Where in the listing does the string "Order" appear? Copy every line that holds it.

- Source records
== Segment start ==

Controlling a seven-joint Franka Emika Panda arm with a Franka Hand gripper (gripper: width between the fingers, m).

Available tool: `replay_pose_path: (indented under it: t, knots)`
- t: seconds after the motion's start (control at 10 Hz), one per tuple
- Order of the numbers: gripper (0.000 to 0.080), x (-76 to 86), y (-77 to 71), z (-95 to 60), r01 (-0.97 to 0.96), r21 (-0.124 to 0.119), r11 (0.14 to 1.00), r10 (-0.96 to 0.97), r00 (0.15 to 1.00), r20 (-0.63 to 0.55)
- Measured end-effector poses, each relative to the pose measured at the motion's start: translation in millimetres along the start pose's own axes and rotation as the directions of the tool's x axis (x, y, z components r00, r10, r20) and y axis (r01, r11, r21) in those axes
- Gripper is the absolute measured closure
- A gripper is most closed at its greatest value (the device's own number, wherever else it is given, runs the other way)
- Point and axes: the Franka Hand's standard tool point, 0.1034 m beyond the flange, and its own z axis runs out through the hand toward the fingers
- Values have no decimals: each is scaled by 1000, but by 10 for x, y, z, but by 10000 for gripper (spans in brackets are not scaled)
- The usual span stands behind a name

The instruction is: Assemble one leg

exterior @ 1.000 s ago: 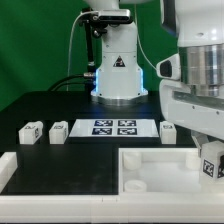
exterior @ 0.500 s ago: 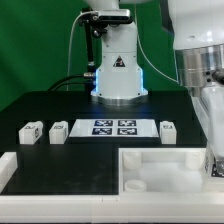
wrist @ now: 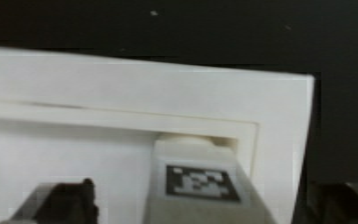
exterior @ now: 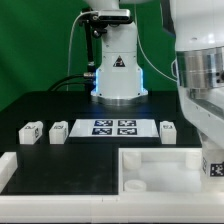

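A leg (wrist: 197, 182), a small white block with a black-and-white tag, stands against the inner wall of the large white tray (wrist: 140, 100). My gripper (wrist: 202, 205) straddles it. Its dark fingers (wrist: 69, 200) stand apart on either side, with a gap of white showing between each finger and the leg, so the gripper looks open. In the exterior view the arm comes down at the right edge over the tray's right end, and the leg's tag (exterior: 213, 167) shows just below it. Three more legs (exterior: 29, 131) (exterior: 59, 131) (exterior: 168, 131) lie on the black table.
The marker board (exterior: 112, 126) lies in front of the robot base (exterior: 117, 70). The white tray (exterior: 150, 172) fills the front right, and a low white rail (exterior: 8, 170) runs along the front left.
The arm's wrist has turned and shifted at the exterior view's right, and its lower housing now sits differently. The tagged leg has stayed at about the same spot in the tray.
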Motion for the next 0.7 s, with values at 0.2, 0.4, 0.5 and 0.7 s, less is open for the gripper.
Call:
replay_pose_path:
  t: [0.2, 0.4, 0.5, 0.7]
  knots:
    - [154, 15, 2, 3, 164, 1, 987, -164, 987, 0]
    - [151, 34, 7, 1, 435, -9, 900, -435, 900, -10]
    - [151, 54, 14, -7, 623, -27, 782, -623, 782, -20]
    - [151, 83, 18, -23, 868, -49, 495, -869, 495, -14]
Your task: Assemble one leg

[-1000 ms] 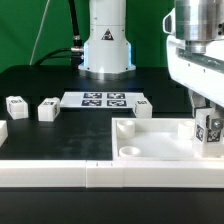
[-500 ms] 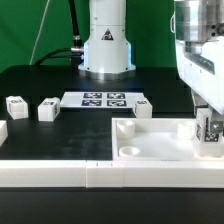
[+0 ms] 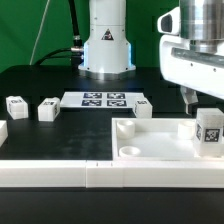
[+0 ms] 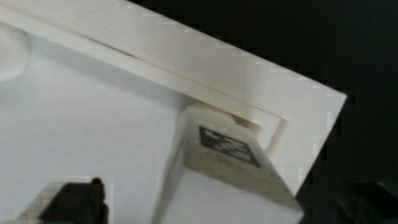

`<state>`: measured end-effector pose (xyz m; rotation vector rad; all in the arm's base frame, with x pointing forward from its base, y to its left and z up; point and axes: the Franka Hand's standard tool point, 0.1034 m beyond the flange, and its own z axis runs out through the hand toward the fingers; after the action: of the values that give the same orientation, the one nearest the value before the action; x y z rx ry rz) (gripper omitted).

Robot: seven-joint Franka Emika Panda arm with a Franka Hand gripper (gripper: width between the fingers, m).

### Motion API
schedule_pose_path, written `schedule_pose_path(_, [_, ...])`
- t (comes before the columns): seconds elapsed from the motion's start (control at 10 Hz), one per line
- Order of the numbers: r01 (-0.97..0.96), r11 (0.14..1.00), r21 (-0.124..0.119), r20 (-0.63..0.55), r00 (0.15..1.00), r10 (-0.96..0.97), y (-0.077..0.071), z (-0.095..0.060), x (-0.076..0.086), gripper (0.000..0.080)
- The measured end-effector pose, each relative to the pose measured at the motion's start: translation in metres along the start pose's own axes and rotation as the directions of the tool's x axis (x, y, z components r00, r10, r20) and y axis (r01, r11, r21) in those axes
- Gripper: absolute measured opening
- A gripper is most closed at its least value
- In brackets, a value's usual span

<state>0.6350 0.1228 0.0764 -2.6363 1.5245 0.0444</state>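
Observation:
A leg (image 3: 210, 135), a small white post with a black-and-white tag, stands upright in the corner of the large white tray-like piece (image 3: 150, 147) nearest the exterior view's right. My gripper (image 3: 205, 100) hangs just above it, open and apart from it. In the wrist view the leg (image 4: 228, 152) sits in the corner socket of the tray-like piece (image 4: 89, 120). It lies between my fingers, and one dark fingertip (image 4: 73, 202) shows well to its side. My gripper (image 4: 217, 208) holds nothing.
Three more legs (image 3: 15, 105), (image 3: 47, 110), (image 3: 142, 108) lie on the black table near the marker board (image 3: 103, 99). Long white bars (image 3: 60, 175) run along the front. The robot base (image 3: 106, 45) stands at the back.
My gripper has let go of the leg and risen, shifting slightly toward the exterior view's left. The leg stays standing in the corner socket.

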Motion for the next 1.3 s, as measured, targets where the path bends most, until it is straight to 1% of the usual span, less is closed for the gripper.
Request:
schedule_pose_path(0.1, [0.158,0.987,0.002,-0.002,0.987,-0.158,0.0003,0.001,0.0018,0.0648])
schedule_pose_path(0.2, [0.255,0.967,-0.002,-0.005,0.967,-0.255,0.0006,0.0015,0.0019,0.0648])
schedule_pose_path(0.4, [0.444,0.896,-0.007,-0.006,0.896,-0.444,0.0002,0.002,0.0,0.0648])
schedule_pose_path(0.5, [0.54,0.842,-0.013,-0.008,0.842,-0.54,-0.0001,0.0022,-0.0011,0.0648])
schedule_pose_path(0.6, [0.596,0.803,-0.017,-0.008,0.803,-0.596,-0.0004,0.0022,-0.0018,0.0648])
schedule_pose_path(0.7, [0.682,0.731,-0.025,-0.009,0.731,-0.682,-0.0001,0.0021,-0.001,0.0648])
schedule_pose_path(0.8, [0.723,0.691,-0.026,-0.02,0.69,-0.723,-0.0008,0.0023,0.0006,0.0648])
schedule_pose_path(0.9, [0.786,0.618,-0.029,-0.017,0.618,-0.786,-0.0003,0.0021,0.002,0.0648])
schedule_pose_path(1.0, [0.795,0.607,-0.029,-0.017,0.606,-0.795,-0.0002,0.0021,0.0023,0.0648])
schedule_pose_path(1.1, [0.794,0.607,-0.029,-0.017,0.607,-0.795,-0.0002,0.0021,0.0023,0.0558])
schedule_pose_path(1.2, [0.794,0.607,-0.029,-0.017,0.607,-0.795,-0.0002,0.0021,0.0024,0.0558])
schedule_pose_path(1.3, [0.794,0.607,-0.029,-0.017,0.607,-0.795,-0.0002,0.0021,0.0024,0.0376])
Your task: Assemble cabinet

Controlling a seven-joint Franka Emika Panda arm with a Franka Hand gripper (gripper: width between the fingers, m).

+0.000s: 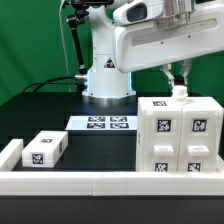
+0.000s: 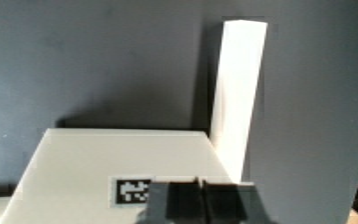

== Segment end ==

- Solution to this exercise
- Order of the numbers: gripper (0.000 to 0.080), x (-76 to 86), y (-77 to 71), z (-95 to 60), r01 (-0.97 to 0.96), r21 (-0.124 to 0.119), r11 (0.14 to 1.00), r10 (-0.96 to 0.97), r00 (0.15 to 1.00), r20 (-0.63 to 0.55)
- Order of the numbers: r01 (-0.97..0.96), r11 (0.14..1.00), r21 (-0.124..0.119), r20 (-0.63..0.55), r00 (0.15..1.00), r10 (-0.96..0.97), y (-0.077..0.071), z (-0.095..0.060), x (-0.076..0.086), gripper (0.000..0.080)

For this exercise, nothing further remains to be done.